> [What is being asked]:
From the data below, retype exactly the lines starting with the one that contains "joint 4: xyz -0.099" and ending with the one that contains "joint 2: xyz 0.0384", both included.

> [Given data]:

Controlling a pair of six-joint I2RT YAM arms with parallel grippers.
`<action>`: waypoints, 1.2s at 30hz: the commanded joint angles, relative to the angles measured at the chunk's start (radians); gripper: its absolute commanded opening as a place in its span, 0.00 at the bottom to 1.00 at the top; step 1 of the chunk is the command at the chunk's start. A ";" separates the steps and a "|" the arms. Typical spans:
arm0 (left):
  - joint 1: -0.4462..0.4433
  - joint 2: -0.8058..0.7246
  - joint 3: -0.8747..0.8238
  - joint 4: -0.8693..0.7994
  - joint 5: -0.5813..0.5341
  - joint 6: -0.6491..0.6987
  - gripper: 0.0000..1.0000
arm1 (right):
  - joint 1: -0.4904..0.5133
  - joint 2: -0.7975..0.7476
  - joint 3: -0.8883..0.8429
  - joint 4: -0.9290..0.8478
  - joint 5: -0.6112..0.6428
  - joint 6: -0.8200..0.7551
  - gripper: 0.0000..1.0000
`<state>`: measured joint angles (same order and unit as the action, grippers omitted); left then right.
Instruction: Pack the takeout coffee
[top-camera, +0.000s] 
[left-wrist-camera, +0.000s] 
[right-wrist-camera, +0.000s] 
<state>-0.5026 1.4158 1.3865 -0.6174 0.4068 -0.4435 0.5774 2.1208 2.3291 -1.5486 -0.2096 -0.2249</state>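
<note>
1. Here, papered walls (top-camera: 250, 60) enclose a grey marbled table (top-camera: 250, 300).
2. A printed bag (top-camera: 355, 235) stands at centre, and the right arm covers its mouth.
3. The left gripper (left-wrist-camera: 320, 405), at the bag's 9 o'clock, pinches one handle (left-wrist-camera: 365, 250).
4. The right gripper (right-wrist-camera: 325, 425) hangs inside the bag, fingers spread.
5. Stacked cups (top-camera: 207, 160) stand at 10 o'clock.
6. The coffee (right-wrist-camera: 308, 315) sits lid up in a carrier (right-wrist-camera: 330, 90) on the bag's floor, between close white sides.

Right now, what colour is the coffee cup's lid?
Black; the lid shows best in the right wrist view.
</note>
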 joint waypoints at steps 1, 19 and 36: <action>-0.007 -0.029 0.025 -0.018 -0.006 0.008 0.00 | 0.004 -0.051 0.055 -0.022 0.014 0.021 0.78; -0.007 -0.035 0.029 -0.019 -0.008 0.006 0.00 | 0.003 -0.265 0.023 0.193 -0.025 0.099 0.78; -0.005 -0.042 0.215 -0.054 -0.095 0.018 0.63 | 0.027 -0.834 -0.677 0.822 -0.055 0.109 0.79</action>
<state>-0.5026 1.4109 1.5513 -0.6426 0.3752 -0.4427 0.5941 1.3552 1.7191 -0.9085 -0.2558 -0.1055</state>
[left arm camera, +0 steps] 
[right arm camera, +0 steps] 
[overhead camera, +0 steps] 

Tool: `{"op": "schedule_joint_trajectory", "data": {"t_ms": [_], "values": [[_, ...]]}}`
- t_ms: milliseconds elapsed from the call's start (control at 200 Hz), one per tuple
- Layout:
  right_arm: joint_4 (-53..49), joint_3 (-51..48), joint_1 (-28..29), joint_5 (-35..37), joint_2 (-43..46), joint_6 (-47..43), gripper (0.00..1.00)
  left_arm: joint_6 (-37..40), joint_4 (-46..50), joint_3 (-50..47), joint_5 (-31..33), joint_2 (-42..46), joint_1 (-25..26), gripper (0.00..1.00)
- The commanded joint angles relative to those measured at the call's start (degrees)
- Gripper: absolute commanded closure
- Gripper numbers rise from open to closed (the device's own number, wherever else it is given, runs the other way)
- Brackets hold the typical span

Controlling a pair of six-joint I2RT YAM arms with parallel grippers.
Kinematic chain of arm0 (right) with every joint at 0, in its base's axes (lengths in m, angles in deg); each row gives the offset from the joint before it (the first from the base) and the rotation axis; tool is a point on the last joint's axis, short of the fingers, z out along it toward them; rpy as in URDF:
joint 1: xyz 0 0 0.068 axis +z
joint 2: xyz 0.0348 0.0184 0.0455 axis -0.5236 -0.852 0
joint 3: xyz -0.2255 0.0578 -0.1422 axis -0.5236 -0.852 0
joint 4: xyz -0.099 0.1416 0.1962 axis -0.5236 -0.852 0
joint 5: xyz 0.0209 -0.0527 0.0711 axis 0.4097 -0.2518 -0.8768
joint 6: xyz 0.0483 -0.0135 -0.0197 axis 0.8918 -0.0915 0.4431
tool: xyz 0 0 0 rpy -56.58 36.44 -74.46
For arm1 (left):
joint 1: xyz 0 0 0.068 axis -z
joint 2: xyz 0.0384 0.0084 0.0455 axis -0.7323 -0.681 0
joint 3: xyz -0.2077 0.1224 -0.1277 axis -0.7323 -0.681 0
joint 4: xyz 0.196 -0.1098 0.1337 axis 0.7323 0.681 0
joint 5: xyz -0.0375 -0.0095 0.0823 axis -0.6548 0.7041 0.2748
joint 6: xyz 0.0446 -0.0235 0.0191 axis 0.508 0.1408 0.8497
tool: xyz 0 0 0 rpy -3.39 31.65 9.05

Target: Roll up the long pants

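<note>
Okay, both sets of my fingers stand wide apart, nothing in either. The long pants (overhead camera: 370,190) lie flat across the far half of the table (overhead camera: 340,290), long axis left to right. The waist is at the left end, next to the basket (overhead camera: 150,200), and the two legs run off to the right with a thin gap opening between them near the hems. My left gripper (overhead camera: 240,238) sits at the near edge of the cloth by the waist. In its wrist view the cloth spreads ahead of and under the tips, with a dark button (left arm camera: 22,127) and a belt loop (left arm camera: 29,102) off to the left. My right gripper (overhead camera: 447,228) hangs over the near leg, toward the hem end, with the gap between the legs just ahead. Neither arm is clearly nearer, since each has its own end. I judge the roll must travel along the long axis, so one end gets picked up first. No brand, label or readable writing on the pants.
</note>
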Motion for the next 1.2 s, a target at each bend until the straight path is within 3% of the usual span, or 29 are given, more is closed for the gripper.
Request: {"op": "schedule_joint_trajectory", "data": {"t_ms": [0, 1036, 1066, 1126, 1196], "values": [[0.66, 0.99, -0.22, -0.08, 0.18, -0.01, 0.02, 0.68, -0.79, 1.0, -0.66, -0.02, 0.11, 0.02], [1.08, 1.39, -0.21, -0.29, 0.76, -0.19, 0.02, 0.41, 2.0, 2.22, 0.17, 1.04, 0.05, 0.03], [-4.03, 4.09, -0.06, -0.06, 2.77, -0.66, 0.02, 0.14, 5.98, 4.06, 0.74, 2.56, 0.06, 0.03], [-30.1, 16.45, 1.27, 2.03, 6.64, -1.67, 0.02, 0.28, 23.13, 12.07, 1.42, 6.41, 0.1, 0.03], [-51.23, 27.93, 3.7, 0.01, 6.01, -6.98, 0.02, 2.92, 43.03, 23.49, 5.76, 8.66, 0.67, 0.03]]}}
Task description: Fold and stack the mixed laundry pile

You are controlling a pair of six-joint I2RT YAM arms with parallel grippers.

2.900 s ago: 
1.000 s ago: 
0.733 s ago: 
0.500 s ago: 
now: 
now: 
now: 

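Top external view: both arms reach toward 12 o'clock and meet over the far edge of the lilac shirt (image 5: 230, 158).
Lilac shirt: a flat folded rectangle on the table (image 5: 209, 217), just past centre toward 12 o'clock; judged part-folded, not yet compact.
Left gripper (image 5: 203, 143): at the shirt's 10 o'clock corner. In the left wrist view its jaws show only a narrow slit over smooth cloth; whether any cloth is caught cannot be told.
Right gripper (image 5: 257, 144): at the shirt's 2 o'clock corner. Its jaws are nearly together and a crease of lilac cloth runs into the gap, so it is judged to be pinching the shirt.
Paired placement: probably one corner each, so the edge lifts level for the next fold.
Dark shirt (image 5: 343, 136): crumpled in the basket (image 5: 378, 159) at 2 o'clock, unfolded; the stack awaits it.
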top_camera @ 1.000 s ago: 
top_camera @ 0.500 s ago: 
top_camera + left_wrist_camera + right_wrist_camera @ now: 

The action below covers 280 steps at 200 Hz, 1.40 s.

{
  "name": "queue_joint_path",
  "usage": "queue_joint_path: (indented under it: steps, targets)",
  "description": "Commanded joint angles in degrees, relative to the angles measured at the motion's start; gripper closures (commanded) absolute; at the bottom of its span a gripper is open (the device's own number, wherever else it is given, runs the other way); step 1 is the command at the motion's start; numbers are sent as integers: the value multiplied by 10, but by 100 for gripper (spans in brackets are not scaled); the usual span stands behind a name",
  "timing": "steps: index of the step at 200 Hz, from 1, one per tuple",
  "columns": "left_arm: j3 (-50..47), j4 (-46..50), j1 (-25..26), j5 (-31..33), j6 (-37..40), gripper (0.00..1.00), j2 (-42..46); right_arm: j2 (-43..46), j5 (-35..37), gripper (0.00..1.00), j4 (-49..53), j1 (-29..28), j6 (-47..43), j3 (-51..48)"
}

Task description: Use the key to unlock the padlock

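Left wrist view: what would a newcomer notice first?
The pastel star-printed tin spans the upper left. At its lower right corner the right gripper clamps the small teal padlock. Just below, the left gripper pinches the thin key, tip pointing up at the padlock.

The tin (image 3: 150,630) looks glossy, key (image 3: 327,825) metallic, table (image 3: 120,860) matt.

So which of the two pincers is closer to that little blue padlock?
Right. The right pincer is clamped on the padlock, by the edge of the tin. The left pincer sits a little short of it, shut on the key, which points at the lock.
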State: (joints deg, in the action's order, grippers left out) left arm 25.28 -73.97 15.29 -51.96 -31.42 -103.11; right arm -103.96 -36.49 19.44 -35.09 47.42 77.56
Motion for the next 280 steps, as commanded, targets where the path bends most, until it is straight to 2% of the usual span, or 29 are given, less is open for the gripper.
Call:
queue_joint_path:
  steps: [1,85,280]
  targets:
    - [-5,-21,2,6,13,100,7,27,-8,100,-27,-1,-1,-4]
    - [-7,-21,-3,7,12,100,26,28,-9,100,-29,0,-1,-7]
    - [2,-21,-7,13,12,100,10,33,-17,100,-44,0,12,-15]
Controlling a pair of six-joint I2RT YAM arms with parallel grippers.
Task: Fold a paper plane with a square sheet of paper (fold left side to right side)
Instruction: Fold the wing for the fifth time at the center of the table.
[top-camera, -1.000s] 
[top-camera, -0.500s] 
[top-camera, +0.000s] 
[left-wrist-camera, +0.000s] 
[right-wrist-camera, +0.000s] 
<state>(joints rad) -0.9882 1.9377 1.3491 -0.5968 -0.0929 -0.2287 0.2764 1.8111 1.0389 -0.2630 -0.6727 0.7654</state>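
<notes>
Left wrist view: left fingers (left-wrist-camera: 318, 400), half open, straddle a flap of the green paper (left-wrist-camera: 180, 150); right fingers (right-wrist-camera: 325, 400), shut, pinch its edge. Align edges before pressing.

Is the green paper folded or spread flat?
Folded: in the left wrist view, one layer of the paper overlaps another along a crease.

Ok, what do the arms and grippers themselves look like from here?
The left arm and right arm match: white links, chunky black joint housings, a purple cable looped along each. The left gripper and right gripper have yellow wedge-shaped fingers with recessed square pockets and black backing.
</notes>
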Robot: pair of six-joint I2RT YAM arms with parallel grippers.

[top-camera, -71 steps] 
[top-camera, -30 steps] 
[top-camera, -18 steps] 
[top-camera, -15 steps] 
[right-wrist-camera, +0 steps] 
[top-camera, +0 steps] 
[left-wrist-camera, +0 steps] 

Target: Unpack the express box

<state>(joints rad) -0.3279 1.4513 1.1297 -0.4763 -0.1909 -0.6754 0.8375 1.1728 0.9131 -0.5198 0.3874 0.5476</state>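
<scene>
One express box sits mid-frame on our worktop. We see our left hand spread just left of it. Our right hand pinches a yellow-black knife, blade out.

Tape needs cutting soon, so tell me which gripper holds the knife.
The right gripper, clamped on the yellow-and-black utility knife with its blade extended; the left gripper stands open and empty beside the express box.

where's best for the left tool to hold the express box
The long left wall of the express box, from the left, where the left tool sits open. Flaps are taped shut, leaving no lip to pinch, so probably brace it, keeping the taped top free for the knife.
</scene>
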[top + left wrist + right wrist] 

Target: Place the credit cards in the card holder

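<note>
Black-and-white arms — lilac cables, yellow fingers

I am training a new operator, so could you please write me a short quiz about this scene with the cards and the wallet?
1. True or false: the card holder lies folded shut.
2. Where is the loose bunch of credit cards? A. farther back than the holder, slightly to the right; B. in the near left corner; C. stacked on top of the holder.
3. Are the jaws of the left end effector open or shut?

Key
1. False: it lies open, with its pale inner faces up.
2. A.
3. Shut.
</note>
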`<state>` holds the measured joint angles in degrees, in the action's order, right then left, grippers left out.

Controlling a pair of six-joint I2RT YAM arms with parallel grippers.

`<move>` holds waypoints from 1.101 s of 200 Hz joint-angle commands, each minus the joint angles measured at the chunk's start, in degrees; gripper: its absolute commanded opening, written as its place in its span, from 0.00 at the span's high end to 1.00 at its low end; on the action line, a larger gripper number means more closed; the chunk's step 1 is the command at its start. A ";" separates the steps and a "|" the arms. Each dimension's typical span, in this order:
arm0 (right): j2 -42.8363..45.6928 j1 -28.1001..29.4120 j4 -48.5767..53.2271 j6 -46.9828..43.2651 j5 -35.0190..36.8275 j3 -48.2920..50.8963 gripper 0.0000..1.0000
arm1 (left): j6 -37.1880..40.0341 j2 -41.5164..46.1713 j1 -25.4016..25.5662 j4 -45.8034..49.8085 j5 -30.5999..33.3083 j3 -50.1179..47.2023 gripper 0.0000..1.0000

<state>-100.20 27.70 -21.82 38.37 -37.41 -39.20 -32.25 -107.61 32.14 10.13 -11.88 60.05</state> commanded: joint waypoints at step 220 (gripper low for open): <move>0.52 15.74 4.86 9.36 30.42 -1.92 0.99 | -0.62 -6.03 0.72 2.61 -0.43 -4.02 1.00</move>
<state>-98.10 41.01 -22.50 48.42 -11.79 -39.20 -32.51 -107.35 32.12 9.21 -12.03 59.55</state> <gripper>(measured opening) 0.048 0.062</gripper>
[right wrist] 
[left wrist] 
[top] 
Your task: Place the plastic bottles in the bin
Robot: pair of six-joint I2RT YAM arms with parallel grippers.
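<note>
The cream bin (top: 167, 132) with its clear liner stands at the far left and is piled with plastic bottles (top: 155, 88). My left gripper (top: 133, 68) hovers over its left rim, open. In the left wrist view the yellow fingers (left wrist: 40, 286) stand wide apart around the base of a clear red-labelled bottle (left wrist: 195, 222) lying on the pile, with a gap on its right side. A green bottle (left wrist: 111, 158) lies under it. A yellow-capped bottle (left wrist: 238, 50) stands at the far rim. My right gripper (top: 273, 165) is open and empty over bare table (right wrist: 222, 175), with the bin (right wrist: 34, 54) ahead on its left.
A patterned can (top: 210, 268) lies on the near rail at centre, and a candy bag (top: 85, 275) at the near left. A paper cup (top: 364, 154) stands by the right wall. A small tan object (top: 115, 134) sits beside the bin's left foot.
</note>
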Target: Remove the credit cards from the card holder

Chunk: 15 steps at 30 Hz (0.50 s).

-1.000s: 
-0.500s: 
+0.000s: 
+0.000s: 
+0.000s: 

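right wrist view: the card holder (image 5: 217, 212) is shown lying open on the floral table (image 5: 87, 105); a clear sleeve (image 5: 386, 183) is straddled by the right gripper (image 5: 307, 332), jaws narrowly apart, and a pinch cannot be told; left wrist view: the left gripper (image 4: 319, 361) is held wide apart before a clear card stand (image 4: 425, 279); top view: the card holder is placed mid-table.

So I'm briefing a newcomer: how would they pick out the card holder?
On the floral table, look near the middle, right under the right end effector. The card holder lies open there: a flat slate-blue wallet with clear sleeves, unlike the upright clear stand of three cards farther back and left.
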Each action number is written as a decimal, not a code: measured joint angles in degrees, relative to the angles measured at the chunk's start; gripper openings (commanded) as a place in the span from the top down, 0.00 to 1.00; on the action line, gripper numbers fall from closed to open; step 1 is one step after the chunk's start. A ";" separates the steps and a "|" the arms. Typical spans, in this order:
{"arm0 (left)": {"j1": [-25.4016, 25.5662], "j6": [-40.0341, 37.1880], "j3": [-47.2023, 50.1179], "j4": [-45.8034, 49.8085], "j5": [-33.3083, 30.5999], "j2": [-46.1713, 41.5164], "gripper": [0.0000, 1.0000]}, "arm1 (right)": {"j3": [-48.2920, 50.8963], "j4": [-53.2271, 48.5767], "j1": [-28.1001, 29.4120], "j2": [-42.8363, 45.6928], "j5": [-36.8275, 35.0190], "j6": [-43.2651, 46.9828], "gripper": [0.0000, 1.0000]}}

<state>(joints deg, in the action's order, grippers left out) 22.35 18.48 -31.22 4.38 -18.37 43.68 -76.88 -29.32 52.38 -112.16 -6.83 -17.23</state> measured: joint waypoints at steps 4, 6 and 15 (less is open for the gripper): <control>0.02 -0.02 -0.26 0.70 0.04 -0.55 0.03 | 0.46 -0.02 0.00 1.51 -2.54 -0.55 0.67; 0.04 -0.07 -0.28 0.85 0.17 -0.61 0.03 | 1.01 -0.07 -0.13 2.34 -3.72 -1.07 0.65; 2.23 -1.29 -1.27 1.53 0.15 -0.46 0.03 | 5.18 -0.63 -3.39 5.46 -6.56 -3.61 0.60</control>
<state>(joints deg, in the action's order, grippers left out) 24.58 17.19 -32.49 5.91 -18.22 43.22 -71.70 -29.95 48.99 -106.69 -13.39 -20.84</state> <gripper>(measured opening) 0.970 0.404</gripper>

> [Solution]:
joint 4: xyz -0.099 0.1416 0.1962 axis -0.5236 -0.852 0
joint 5: xyz 0.0209 -0.0527 0.0711 axis 0.4097 -0.2518 -0.8768
joint 6: xyz 0.0483 -0.0135 -0.0197 axis 0.8918 -0.0915 0.4431
tool: xyz 0 0 0 rpy -56.58 36.44 -74.46
For arm1 (left):
joint 1: xyz 0 0 0.068 axis -z
joint 2: xyz 0.0384 0.0084 0.0455 axis -0.7323 -0.681 0

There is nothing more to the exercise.